Leichhardt City Council
- Incumbent
- Assumed office 2008

Personal details
- Born: 10 August 1960 (age 64) Orange, New South Wales, Australia
- Political party: New South Wales Greens

= Alan Cinis =

Australian politician and actor

Alan Cinis (born 10 August 1960 in Orange, New South Wales), an Australian politician and actor, has served as a Councillor on Leichhardt Council, Sydney, New South Wales, representing the NSW Greens since 2008.
As an actor, Cinis has starred in television, musical drama and film.

==Acting career==
Cinis commenced his acting career in October 1969, aged nine. His television, film and musical drama credits are extensive, from The Castaways (TV series) in 1974 to Underbelly: The Golden Mile (TV series) in 2010. He also appeared in Heartbreak High (TV series) in 1997.

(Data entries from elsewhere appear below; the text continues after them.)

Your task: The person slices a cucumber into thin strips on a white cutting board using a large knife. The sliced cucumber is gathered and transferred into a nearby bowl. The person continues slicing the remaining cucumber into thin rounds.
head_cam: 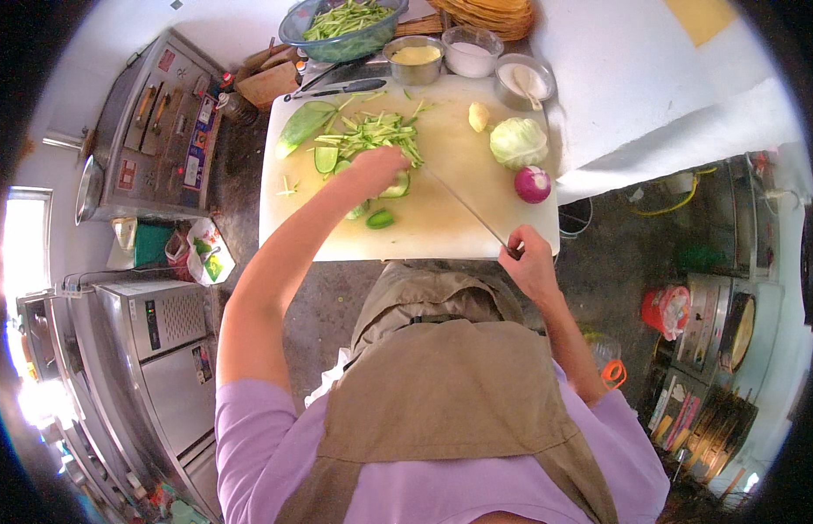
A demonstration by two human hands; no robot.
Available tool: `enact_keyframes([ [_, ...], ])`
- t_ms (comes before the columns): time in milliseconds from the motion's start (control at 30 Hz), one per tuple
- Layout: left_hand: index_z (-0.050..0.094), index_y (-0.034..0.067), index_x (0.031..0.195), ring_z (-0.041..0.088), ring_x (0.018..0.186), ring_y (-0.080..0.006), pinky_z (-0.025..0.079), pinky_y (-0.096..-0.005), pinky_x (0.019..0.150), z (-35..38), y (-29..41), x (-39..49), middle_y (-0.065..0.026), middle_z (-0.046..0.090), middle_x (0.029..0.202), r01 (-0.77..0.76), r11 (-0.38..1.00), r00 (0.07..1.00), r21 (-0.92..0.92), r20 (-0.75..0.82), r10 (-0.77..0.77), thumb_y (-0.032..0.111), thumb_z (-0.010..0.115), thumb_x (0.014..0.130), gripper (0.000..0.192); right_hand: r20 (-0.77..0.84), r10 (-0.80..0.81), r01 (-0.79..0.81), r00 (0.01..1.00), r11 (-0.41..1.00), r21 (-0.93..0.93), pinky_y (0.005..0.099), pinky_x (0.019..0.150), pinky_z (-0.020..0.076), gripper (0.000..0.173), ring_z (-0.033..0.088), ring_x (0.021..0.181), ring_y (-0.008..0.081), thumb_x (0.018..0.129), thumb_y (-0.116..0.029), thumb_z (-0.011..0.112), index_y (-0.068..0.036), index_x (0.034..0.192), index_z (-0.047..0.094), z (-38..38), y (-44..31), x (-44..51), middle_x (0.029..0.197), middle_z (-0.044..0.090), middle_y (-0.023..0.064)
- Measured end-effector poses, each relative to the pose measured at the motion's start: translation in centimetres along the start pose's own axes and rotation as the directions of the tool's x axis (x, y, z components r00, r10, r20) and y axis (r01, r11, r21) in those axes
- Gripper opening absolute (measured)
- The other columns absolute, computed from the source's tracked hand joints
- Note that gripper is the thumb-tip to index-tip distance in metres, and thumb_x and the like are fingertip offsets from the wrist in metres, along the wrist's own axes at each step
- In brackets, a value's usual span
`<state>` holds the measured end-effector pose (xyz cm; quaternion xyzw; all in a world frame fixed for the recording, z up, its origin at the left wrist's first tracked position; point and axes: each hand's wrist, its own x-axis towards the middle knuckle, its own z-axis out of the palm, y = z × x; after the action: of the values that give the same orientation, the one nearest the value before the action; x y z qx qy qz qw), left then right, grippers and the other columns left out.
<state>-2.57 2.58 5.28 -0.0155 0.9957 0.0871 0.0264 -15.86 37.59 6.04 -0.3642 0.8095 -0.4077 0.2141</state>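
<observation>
My right hand (pixel 529 259) grips the handle of a kitchen knife (pixel 468 208) at the cutting board's near right edge. The knife's thin blade points up and left, towards my left hand (pixel 380 171). That hand is slightly blurred over a cut piece of green squash (pixel 398 186); its fingertips are partly hidden. Just beyond it lies a heap of green squash strips (pixel 375 133). A larger squash piece (pixel 303 128) is at the board's far left, and a short cut slab (pixel 326 159) lies beside the heap. A small green end piece (pixel 380 219) sits nearer me.
On the white cutting board (pixel 445 243) are a cabbage (pixel 519 143), a red onion (pixel 533 184), a peeled ginger piece (pixel 478 116) and a black-handled tool (pixel 364 86). Behind stand a bowl (pixel 344 49) of strips, a metal tub (pixel 416 72) of yellow seasoning and tubs of white powder (pixel 472 56).
</observation>
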Motion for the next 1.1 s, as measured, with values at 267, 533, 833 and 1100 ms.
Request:
enact_keyframes([
  [267, 0.049, 0.006, 0.137, 0.064, 0.113, -0.0363, 0.054, -0.0460, 0.093, 3.9, 3.4, -1.5, -0.0212, 0.063, 0.121, 0.353, 0.879, 0.936, -0.321, 0.134, -0.326, 0.007, 0.070, 0.087, 0.055, -0.058, -0.035, 0.036, 0.998, 0.999, 0.018, 0.0420, 0.066, 0.0486, 0.022, 0.060, 0.071, 0.0350, 0.079, -0.008, 0.073, -0.002, 0.084, 0.053, -0.6, 0.4, 0.8, 0.076, 0.059, 0.0160],
  [533, 0.034, 0.007, 0.150, 0.055, 0.120, -0.0372, 0.053, -0.0457, 0.095, 4.5, 6.2, -0.3, -0.0193, 0.053, 0.123, 0.262, 0.948, 0.965, -0.179, 0.057, -0.256, -0.006, 0.055, 0.085, 0.070, -0.013, 0.000, -0.001, 1.000, 0.998, -0.058, 0.0442, 0.068, 0.0484, 0.020, 0.061, 0.074, 0.0371, 0.079, -0.009, 0.071, -0.001, 0.086, 0.054, -0.5, -0.1, 1.5, 0.079, 0.060, 0.0179],
  [833, 0.045, 0.002, 0.139, 0.060, 0.114, -0.0431, 0.052, -0.0486, 0.091, 6.8, 6.2, 0.7, -0.0260, 0.061, 0.123, 0.444, 0.565, 0.860, -0.695, 0.152, -0.488, 0.016, 0.074, 0.085, 0.063, 0.048, -0.194, 0.199, 0.980, 0.969, -0.144, 0.0497, 0.075, 0.0512, 0.019, 0.066, 0.088, 0.0417, 0.089, -0.009, 0.064, -0.001, 0.106, 0.064, 0.2, -0.6, 1.6, 0.092, 0.066, 0.0226],
  [1100, 0.049, -0.001, 0.133, 0.049, 0.116, -0.0428, 0.044, -0.0470, 0.101, 7.9, 10.4, -1.5, -0.0220, 0.050, 0.122, 0.372, 0.785, 0.815, -0.496, -0.230, -0.532, 0.014, 0.083, 0.076, 0.068, 0.225, -0.049, 0.105, 0.973, 0.964, -0.245, 0.0549, 0.070, 0.0499, 0.024, 0.064, 0.082, 0.0477, 0.096, -0.015, 0.059, 0.001, 0.114, 0.061, -2.4, -1.6, 4.4, 0.083, 0.066, 0.0267],
])
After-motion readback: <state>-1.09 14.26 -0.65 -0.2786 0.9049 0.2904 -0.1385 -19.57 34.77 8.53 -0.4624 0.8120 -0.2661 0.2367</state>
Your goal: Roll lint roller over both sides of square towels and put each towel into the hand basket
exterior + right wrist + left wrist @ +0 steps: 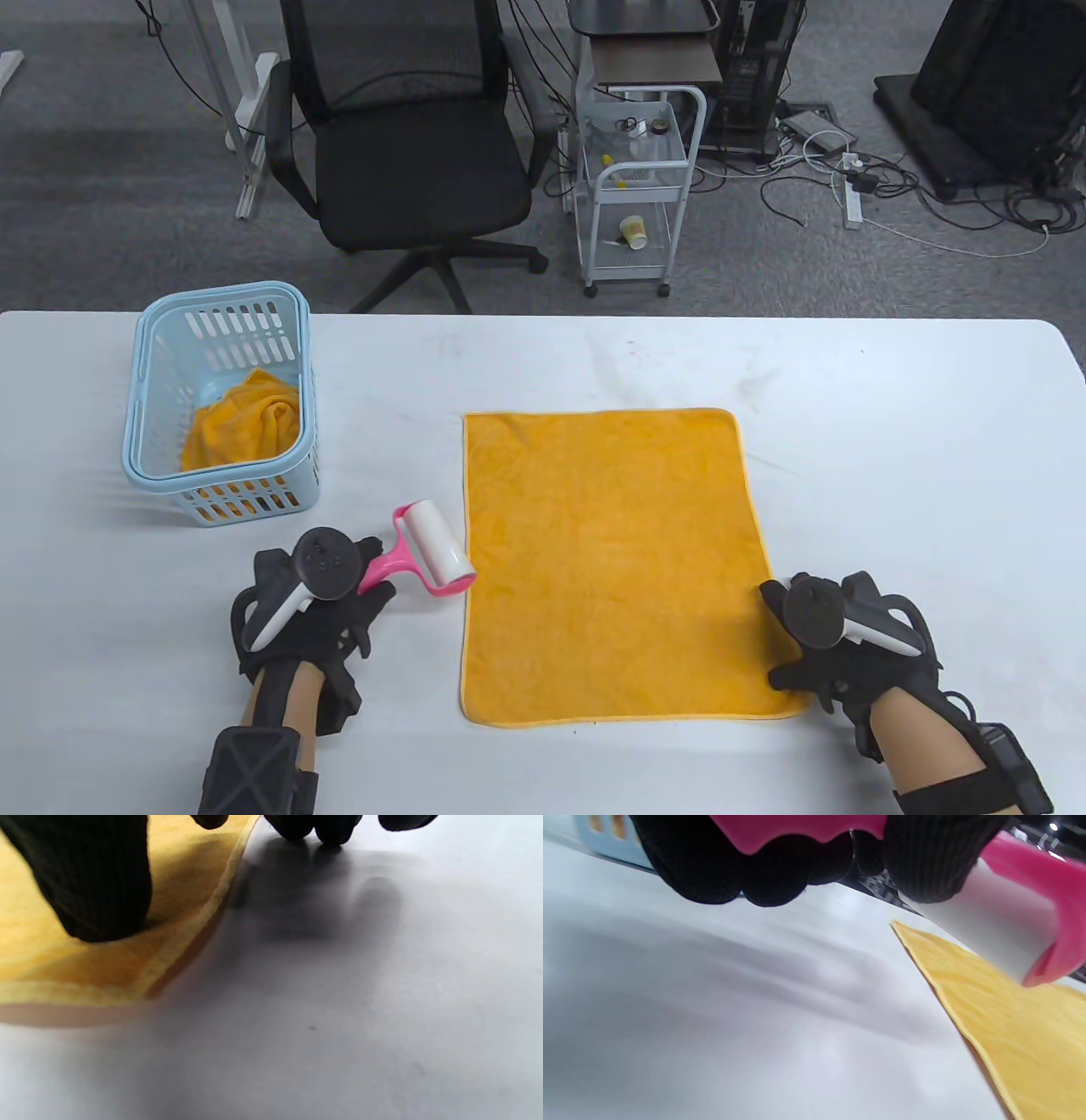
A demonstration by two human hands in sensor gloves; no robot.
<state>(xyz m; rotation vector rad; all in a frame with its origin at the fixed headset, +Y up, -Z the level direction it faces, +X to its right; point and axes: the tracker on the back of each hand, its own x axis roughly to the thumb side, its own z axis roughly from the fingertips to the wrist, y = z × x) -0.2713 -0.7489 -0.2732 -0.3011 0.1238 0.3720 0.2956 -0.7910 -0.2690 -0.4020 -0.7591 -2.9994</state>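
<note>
Table view shows us a soft, limp towel (611, 560) pinned at its near-right corner by our flat-fingered right hand (836, 645), while our left hand (318, 607) grips the light lint roller (428, 552) by its handle.

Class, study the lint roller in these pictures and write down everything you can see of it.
The lint roller has a glossy pink plastic handle and frame carrying a white cylindrical roll. The left hand grips the handle, its fingers curled round it. The roll lies slantwise just left of the flat orange towel, near its left edge; contact with towel or table cannot be told.
</note>
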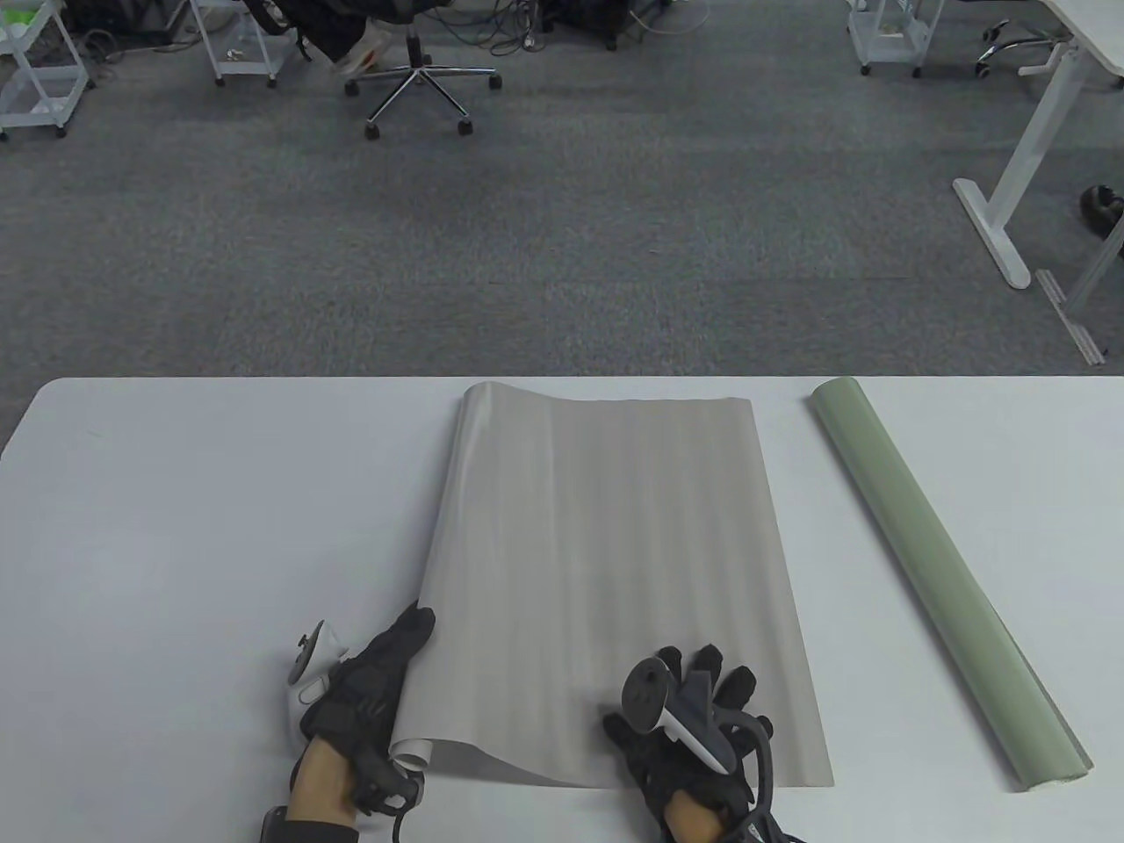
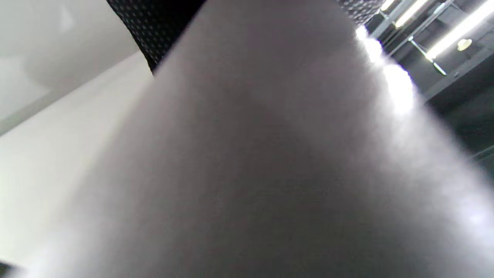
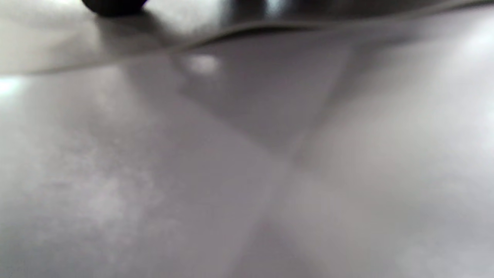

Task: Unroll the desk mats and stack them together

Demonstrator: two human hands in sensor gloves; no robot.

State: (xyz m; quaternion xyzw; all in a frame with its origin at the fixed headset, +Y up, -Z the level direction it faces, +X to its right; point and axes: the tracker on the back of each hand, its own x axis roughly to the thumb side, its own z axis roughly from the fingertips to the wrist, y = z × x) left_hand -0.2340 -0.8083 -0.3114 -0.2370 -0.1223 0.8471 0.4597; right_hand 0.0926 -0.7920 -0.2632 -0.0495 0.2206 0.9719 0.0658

Cinis has also appeared in numerous television commercials.

==Filmography==

===Film===
- The Devil's Playground (1976) as Waite
- Silver City (1984) as Charlie
- Dark City (1998) as Automat Cop
- The Dark Redemption (1999) as General Towa & voice of Darth Vader
- Peter Pan (2003) as Skylights
- Oyster Farmer (2004) as Slug

===Television===
- The Castaways (1974) as David
- Chopper Squad
- Glenview High (1977-79)
- Heartbreak High (1997)
- Wildside (1998, Season 1)
- Misery Guts (1998-99) Vincent "Vin" Shipley
- Graas Roots (2000-03) as Justin Thyer
- Young Lions (2002) as Phil Emerson
- Home and Away (2002-03) as Ralph Patterson
- Underbelly: The Golden Mile (2010) as Andy Little

==Political career==
In 2008, Cinis was elected to Leichhardt Council at the NSW local government elections representing the Eora Leichhardt Lilyfield Ward. As a long-term resident and a veteran of the Australian acting scene, Cinis was appearing in the Australian production of Billy Elliot the Musical at the Capitol Theatre, Sydney at the time of his election to Council. He campaigned on a strong anti-crime platform, claiming: "I’ve been a victim of crime – my wife has been shot at, I’ve been bashed in the street and pinned down by local troublemakers. Now I can do my bit to ask the right questions and improve safety..... I’m keen to work with underprivileged kids from wrong side of the tracks, to get in there and make a difference."

===Controversy===
On 9 November 2010, it was reported that Cinis was arrested after police allegedly seized 12 plastic bags containing "green vegetable matter" and six plants from his Leichhardt home. He was charged with deemed supply, possession and cultivation offences relating to cannabis and possessing a prohibited drug. Cinis was released on bail and was scheduled to appear before Balmain local court in December 2010.
On 8 June 2011 Cinis pleaded guilty to cultivation and possession and was placed on an 18-month good behaviour bond. The deemed supply charge was withdrawn.